One of the areas in which I accept projects is hosting fruitful discourse communities. In fact, I have two such projects lined up for Fall. A challenge in these settings is often that people come together with very different ideas of what makes discourse fruitful. Some people engage out of an interest in mutual sense-making in the subject areas on which the community focuses. Others participate with a mission of selling an idea or belief they hold dear and battling for others to accept the truth of their beliefs.

Ideally, in my opinion, people with interests only in selling their own views would frequent different communities than those who seek to learn and find greater understanding through community. But it doesn’t always work that way. What makes hosting hybrid communities so complex is that those with a “selling” frame of mind, who actually take no or little interest in ideas inconsistent with their own other than to shut them down, interfere with other people’s learning.

So I appreciated today when one of our participants opened a thread seeking help in understanding how to cultivate a disposition to constructive disagreement in her students, rather than unproductive confrontation or meaningless and insincere mutual affirmation.

Books have been written on this topic, but one principle that truly comes forward to me is that a productive discourse community needs to have a shared understanding of what constitutes evidence in particular subject areas and what sorts of topics are by their nature not resolvable in such a way that thoughtful people should ever be expected to come to agreement.

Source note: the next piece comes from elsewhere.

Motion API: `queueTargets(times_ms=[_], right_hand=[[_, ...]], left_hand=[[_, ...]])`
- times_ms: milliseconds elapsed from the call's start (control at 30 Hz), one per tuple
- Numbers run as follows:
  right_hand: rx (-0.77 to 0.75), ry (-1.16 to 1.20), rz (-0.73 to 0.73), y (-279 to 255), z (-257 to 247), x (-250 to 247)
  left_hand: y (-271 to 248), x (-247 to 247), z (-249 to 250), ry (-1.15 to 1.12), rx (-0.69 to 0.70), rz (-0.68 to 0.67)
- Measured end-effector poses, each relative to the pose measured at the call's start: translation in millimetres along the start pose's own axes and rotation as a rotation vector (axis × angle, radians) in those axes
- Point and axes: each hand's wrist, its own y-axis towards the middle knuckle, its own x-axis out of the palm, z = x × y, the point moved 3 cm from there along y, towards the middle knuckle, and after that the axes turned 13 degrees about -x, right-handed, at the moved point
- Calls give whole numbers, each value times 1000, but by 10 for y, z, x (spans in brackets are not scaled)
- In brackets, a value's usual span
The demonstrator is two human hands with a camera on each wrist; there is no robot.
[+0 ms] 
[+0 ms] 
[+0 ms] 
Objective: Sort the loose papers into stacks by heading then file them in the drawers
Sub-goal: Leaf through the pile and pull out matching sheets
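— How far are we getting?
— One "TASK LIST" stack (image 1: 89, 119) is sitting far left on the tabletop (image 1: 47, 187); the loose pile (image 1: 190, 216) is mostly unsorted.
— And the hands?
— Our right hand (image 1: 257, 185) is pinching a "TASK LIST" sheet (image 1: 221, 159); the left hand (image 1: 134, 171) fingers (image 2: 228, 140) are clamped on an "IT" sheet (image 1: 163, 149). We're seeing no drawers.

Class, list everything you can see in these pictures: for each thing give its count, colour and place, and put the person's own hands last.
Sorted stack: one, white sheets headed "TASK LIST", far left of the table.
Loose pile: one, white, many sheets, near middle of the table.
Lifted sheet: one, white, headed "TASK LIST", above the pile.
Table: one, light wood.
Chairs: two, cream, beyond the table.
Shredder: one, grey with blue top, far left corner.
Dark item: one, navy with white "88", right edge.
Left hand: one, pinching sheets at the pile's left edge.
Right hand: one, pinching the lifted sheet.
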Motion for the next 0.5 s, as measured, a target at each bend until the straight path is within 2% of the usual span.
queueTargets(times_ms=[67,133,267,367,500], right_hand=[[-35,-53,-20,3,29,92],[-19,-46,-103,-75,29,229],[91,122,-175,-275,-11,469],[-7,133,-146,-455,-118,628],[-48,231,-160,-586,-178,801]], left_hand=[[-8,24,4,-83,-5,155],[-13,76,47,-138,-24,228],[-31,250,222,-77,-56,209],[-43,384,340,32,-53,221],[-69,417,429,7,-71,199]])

Specifically, we need to accept that some matters of potential discussion are matters of truth and others of taste, in the sense Mortimer Adler uses in his essay The Pursuit of Truth. In mathematics, truth means absolutely provable. That standard can be met in no other field of inquiry. In empirical science, the discipline has standards of evidence on which the field agrees for establishing what is for the moment considered true. In science conclusions accepted as true within the community of those qualified to assess the evidence are always open to reconsideration if new, soundly collected evidence casts doubt on accepted theories.

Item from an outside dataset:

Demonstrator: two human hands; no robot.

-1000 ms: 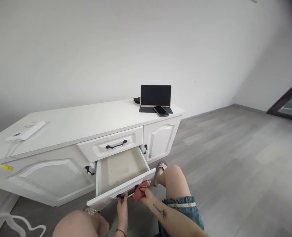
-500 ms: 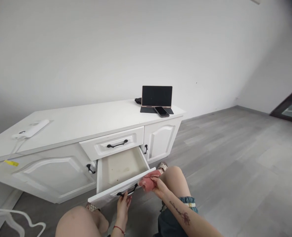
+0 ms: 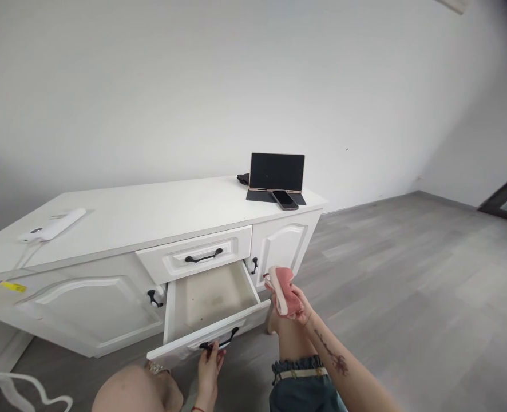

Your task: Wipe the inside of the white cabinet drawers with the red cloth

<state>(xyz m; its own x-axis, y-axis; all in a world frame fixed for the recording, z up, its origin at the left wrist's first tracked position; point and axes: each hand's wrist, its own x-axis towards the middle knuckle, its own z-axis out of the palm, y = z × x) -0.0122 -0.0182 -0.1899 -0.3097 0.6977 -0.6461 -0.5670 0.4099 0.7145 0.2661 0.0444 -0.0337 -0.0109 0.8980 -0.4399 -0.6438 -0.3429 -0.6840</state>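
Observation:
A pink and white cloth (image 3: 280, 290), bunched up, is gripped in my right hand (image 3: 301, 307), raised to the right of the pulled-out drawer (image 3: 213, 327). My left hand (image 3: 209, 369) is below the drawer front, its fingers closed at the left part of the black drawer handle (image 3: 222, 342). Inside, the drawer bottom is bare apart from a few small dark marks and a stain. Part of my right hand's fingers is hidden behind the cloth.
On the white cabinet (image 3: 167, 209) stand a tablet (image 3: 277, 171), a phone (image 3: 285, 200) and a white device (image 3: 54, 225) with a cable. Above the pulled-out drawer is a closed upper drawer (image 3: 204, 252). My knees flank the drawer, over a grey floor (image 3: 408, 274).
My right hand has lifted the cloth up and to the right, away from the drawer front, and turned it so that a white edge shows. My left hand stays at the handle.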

It is harder to find truth in the social sciences, which is one reason disagreement over longer periods is expected and sustainable. As social science is still a truth-seeking set of disciplines, disagreement is accepted, considered healthy, and the subject of continued discussion and inquiry on the basis of observable and replicable evidence.

On the other end of the scale from mathematics/ science are matters of taste, which are not expected to be universally held in common and matters of faith that cannot be proved by standards one would expect everyone to accept. Whatever the avenues by which a person resolves these matters of personal belief and faith are legitimate pathways for him to decide what he believes. But one person’s private, non-duplicable, and non-verifiable avenues of knowing will typically not suffice as evidence for other people. Much bad blood in discussion could be spared if people would simply accept and appreciate the facts of individual taste and faith- individual in the sense that the person accepts his conclusions for HIMSELF as true. This truth-to-the-individual is not the same as the truth-seeking of scholarship in the disciplines.

If people could understand these differences in the suitability of a subject for efforts to come to universal resolution, these matters of personal belief or faith could be recognized as areas for amicable disagreement but not for constructive disagreement in the sense of bringing people’s specific beliefs closer together through civil argument.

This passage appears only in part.